### Task to carry out
No pictures, please. Copy exactly the lines from the one with "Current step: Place" through the final line below.

### Recorded information
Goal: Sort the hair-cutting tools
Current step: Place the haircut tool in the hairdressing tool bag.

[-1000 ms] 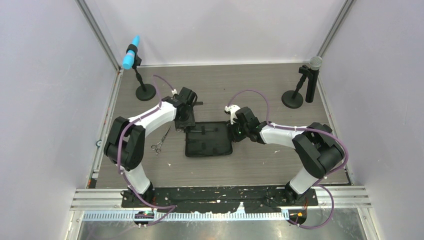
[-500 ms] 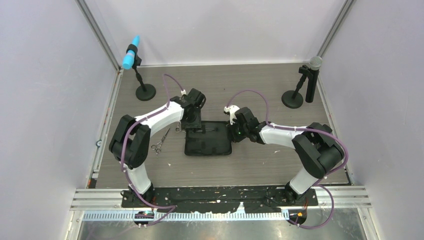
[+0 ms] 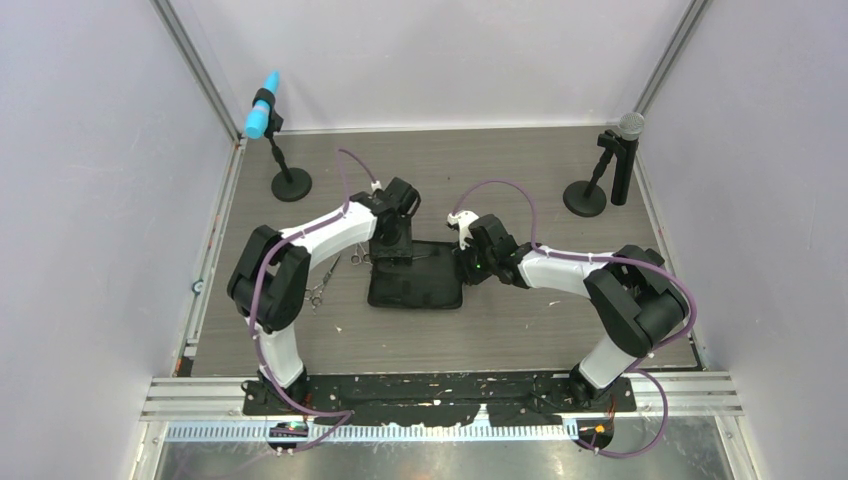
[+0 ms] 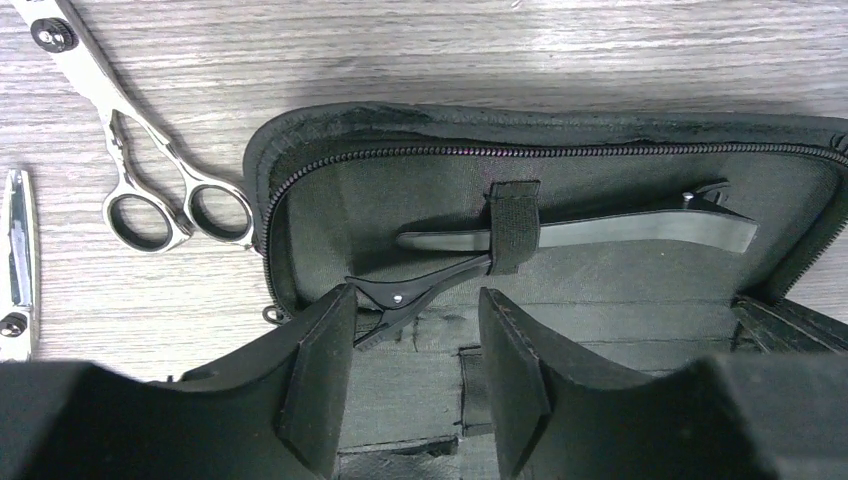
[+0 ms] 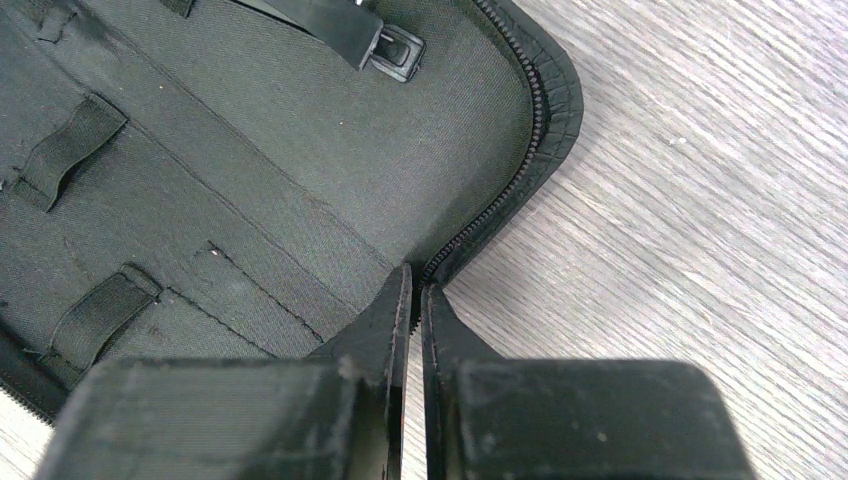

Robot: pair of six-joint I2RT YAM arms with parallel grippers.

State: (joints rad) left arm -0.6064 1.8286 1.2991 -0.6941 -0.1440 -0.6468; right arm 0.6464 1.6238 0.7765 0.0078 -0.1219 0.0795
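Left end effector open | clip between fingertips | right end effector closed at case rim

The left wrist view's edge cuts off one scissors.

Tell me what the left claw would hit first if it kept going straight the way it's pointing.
Most likely the black clip strapped inside the open case: its near end lies right ahead of the left claw, though depth is unclear.

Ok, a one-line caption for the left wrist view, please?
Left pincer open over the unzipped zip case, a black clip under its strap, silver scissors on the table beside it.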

### Solution
Current step: Place the haircut tool in the hairdressing tool bag.

[-1000 ms] 
[-500 ms] 
[+0 ms] 
[+0 ms] 
[+0 ms] 

Robot: pair of six-joint I2RT YAM arms with parallel grippers.

State: (joints rad) left arm -0.6064 1.8286 1.2991 -0.6941 -0.1440 -0.6468; right arm 0.6464 1.6238 0.7765 0.0078 -0.1219 0.0795
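Left end effector open | clip between fingertips | right end effector closed at case rim

The left wrist view's edge cuts off one scissors.

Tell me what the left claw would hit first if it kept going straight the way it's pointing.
Most likely the black clip strapped inside the open case: its near end lies right ahead of the left claw, though depth is unclear.

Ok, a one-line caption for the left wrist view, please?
Left pincer open over the unzipped zip case, a black clip under its strap, silver scissors on the table beside it.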

There is nothing more to the output.